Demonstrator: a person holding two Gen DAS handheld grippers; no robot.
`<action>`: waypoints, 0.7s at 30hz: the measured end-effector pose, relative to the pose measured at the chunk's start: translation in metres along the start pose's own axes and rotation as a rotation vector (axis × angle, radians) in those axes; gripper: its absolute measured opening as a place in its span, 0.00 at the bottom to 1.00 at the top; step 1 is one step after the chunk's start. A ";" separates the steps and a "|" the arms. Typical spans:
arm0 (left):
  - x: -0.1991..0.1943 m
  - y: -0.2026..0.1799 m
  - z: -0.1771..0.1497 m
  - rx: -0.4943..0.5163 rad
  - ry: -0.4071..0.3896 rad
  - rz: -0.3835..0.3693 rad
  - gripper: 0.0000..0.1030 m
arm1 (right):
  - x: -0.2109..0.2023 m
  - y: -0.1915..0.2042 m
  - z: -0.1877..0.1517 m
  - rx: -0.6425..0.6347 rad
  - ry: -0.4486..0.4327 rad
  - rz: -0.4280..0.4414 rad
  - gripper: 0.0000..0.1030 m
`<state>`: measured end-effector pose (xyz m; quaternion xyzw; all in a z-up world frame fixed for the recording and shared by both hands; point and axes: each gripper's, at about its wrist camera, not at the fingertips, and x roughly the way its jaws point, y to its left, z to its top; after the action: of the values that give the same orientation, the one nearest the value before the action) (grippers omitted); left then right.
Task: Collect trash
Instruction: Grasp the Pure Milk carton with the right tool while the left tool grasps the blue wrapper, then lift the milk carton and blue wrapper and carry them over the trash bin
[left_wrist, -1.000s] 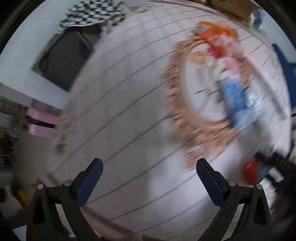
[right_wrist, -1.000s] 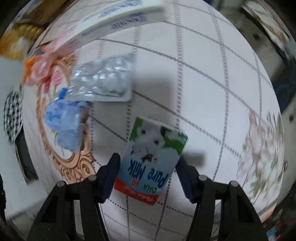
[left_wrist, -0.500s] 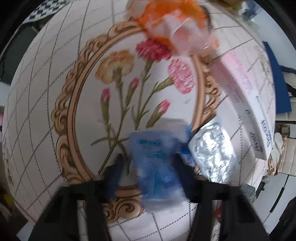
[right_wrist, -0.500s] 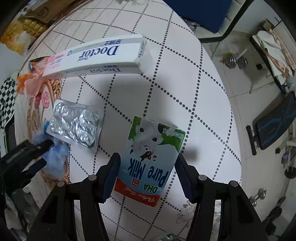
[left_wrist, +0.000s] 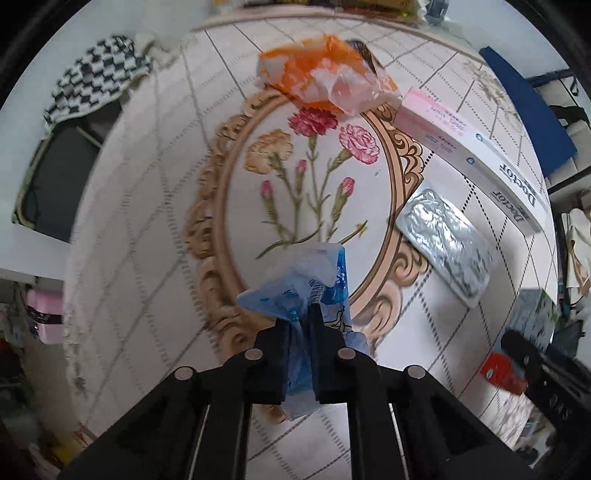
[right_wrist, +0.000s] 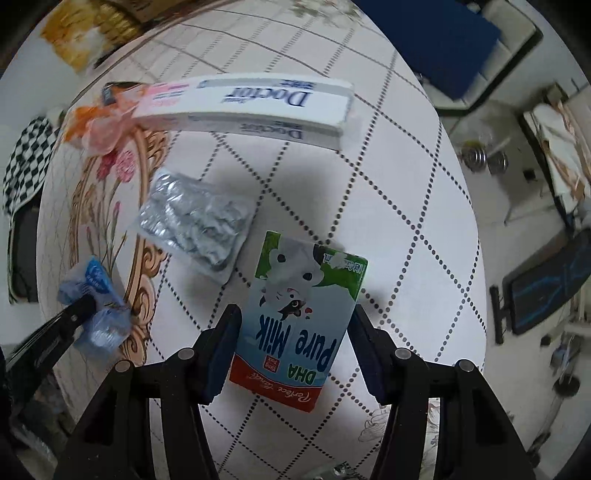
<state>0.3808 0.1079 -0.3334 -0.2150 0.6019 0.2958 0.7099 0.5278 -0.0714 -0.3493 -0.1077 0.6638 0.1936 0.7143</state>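
Observation:
My left gripper (left_wrist: 299, 321) is shut on a crumpled blue plastic wrapper (left_wrist: 306, 280), held just above the round table; the wrapper also shows in the right wrist view (right_wrist: 94, 302). My right gripper (right_wrist: 293, 325) is shut on a Pure Milk carton (right_wrist: 299, 317), one finger on each side. A silver blister pack (left_wrist: 445, 245) (right_wrist: 194, 227), a long Doctor toothpaste box (left_wrist: 476, 162) (right_wrist: 255, 107) and an orange and clear plastic wrapper (left_wrist: 325, 74) (right_wrist: 98, 123) lie on the tablecloth.
The table carries a white checked cloth with a floral oval (left_wrist: 306, 177). A blue chair (right_wrist: 439, 40) stands beyond the far edge. A checkered cloth (left_wrist: 96, 74) lies off the left edge. The table rim (right_wrist: 469, 236) drops to the floor on the right.
My left gripper swung over to the blue wrapper, closed on it and lifted it off the cloth. My right gripper has stayed shut on the milk carton.

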 end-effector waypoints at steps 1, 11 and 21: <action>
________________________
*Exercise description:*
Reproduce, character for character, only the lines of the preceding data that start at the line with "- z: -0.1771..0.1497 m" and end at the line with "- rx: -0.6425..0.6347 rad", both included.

*Response to the task:*
  - z: -0.1771..0.1497 m
  - rx: -0.4943..0.5163 rad
  - ry: -0.4071..0.3896 rad
  - rz: -0.3835..0.3693 rad
  - gripper: 0.0000..0.1030 m
arm1 (right):
  - x: -0.2109..0.2023 m
  - y: -0.1915..0.2042 m
  - z: -0.1877..0.1517 m
  - rx: -0.6425..0.6347 rad

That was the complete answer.